Comme l’explique dans ses réponses au questionnaire, Benoît Vincent est conscient que l’apport d’autres formes de création concourt à la constitution de l’imaginaire de l’écrivain et notamment à la composition de ses ouvrages. Ce sont surtout le cinéma et la musique qui ont nourri son imagination et son travail et il donne des exemples d’artistes assez divers tels que les Pink Floyd et le Kronos Quartet. La musique et le cinéma travaillent en creux son écriture parce que ce sont les formes artistiques les plus immédiatement proches de l’individu contemporain, celles qui sollicitent davantage nos cinq sens et qui parlent à notre inconscient.

Son ouvrage Local heros témoigne d’un intérêt différent pour la musique rock qui devient le sujet de l’œuvre.
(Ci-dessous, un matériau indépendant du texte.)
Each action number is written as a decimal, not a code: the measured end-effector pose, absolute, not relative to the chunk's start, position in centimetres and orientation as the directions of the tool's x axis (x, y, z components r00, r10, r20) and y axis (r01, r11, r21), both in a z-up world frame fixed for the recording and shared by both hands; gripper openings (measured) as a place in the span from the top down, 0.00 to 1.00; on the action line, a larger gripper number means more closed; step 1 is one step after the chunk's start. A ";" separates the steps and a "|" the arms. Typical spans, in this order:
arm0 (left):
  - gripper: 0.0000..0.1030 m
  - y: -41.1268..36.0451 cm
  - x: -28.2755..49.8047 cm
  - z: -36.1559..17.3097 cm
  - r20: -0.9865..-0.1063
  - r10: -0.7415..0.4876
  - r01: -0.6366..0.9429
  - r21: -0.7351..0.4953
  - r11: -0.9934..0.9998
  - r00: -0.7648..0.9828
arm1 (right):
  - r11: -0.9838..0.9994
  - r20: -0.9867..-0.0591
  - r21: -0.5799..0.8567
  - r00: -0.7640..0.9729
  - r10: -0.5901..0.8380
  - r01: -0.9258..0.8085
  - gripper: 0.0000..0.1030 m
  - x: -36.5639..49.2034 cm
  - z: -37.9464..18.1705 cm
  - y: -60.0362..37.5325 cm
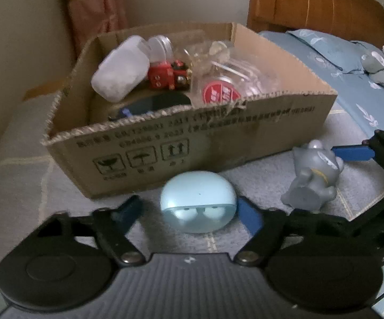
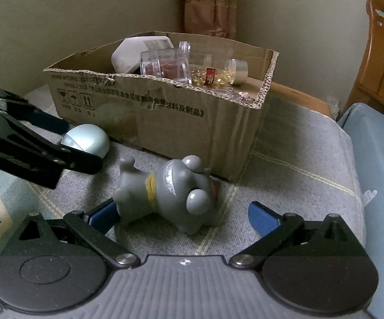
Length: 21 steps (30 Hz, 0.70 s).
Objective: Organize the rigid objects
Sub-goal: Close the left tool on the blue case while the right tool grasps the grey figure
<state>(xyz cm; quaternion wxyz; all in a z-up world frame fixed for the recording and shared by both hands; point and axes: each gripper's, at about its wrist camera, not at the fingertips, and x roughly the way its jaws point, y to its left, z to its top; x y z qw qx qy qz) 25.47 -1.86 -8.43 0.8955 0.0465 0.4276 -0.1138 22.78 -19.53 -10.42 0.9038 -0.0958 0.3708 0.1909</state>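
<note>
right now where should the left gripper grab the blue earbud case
Across its rounded sides, coming in low and level from the front as the left gripper already does. The earbud case is a smooth dome lying flat on the grey blanket, so the widest part near its base probably gives the open fingers the surest hold; higher up they would likely slip off.

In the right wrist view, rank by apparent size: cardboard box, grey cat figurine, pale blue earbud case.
1. cardboard box
2. grey cat figurine, though it lies nearest the camera, which enlarges it
3. pale blue earbud case, partly hidden by the left tongs
</note>
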 end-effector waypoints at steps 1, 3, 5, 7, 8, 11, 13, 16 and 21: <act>0.31 -2.0 25.5 -8.4 -0.773 -0.163 0.250 -0.006 0.968 0.613 | 0.909 -0.707 -0.032 0.652 0.274 -0.416 0.00 22.7 -10.4 -19.5; 0.36 -2.0 25.4 -8.3 -0.770 -0.171 0.259 -0.008 0.966 0.614 | 0.909 -0.708 -0.032 0.651 0.273 -0.416 0.00 22.8 -10.4 -19.5; 0.41 -1.8 25.4 -8.2 -0.770 -0.167 0.254 -0.006 0.967 0.616 | 0.908 -0.710 -0.032 0.649 0.274 -0.418 0.00 22.7 -10.4 -19.5; 0.41 -1.4 25.2 -8.2 -0.771 -0.166 0.250 -0.010 0.968 0.615 | 0.908 -0.712 -0.031 0.647 0.273 -0.418 0.00 22.7 -10.4 -19.5; 0.41 -1.1 25.0 -8.2 -0.772 -0.163 0.248 -0.007 0.969 0.614 | 0.907 -0.713 -0.031 0.646 0.274 -0.420 0.00 22.7 -10.4 -19.4; 0.41 -0.1 24.5 -8.2 -0.776 -0.152 0.233 -0.007 0.972 0.612 | 0.905 -0.717 -0.031 0.640 0.276 -0.425 0.00 22.6 -10.3 -19.3; 0.41 0.8 24.1 -8.2 -0.779 -0.139 0.218 -0.002 0.976 0.611 | 0.900 -0.722 -0.030 0.632 0.281 -0.434 0.00 22.8 -10.3 -18.9; 0.41 2.0 23.5 -8.2 -0.782 -0.123 0.200 0.002 0.980 0.611 | 0.891 -0.727 -0.030 0.622 0.291 -0.452 0.00 22.7 -10.3 -18.4; 0.41 3.4 23.1 -8.2 -0.786 -0.121 0.188 -0.006 0.982 0.606 | 0.875 -0.736 -0.029 0.603 0.309 -0.484 0.00 22.7 -10.2 -17.2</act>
Dans ce récit le groupe anglais Dire Straits est passé au crible de la réflexion de l'auteur, amateur et pratiquant le rock avec sa guitare, qui médite sur la parabole existentielle de la band, sur les marques de son succès foudroyant et de sa déchéance tout aussi rapide. Le questionnement qui est au centre du récit concerne la différence entre l’immense potentiel créateur démontré par son musicien phare et chef incontesté, Mark Knopfler, et la réalité de l’existence éphémère du groupe. Une sorte de biographie littéraire des Dire Straits se tisse à partir des hypothèses du narrateur qui s’interroge et interroge ses proches afin d’éclaircir la nébuleuse qu’il voit envelopper la brève histoire du groupe rock. Dans un langage ironique et allusif, truffé de citations des chansons traduites en français et intégrées au texte, Benoît Vincent emmène son lecteur à l’intérieur d’une histoire peu connue et cherche à insinuer en lui des doutes sur sa véritable valeur musicale.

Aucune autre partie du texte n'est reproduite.